How can we search for life on other planets when we don’t know what it might look like? One chemist thinks he has found an easy answer: just look for sophisticated molecular structures, no matter what they’re made of. The strategy could provide a simple way for upcoming space missions to broaden the hunt.
Until now, the search for traces of life, or biosignatures, on other planets has tended to focus mostly on molecules like those used by earthly life. Thus, Mars missions look for organic molecules, and future missions to Europa may look for amino acids, unequal proportions of mirror-image molecules, and unusual ratios of carbon isotopes, all of which are signatures of life here on Earth.

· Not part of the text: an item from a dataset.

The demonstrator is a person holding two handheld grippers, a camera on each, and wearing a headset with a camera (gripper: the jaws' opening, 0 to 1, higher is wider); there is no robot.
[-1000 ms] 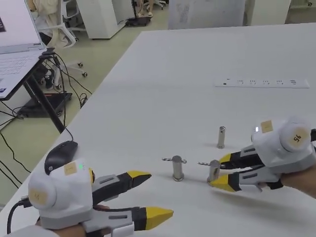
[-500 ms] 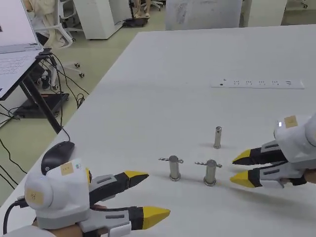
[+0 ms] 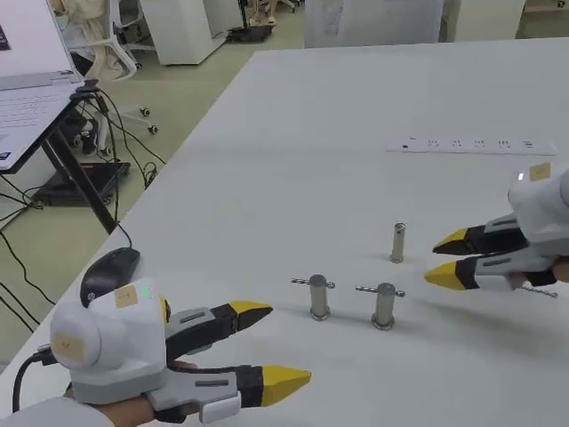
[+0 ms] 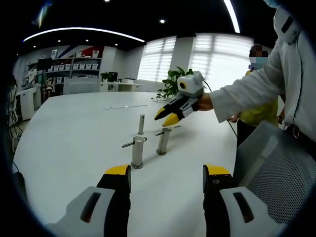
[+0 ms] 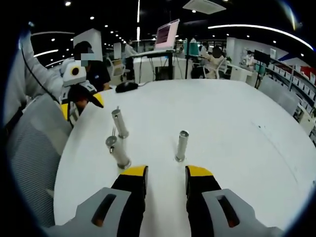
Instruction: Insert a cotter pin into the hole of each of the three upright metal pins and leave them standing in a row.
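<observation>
At bare pin (image 3: 398, 242): right gripper (image 3: 444, 258) just beside, half-open, empty; cottered pins (image 3: 320, 296) near; left gripper (image 3: 280, 345) well apart, wide-open, empty; power strip (image 3: 471, 145) behind.

From the head view I look along a long white table (image 3: 293, 133) running away into an open office with a pale greenish floor (image 3: 191, 98). To the table's left an open laptop (image 3: 31, 89) sits on a black stand (image 3: 80, 189), dark cables (image 3: 133, 153) trail over the floor beneath it, and a white office chair (image 3: 107, 40) and a white cabinet (image 3: 182, 31) stand farther back. My left gripper view gives me tall bright windows (image 4: 158, 59) with blinds, a leafy potted plant (image 4: 169, 83) before them, shelves (image 4: 74, 71) along the wall and a curved light strip (image 4: 74, 29) overhead. My right gripper view shows a dark ceiling dotted with small spotlights (image 5: 68, 3) and a grey mesh chair back (image 5: 34, 148).
</observation>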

But if alien life is very different, it may not show any of these. “I think there’s a real possibility we could miss life if [resembling Earth life is] the only criterion,” says Mary Voytek, who heads NASA’s astrobiology programme.
Now Lee Cronin, a chemist at the University of Glasgow, UK, argues that complexity could be a biosignature that doesn’t depend on any assumptions about the life forms that produce it. “Biology has one signature: the ability to produce complex things that could not arise in the natural environment,” Cronin says.
Obviously, an aircraft or a mobile phone could not assemble spontaneously, so their existence points to a living – and even intelligent – being that built them. But simpler things like proteins, DNA molecules or steroid hormones are also highly unlikely to occur without being assembled by a living organism, Cronin says.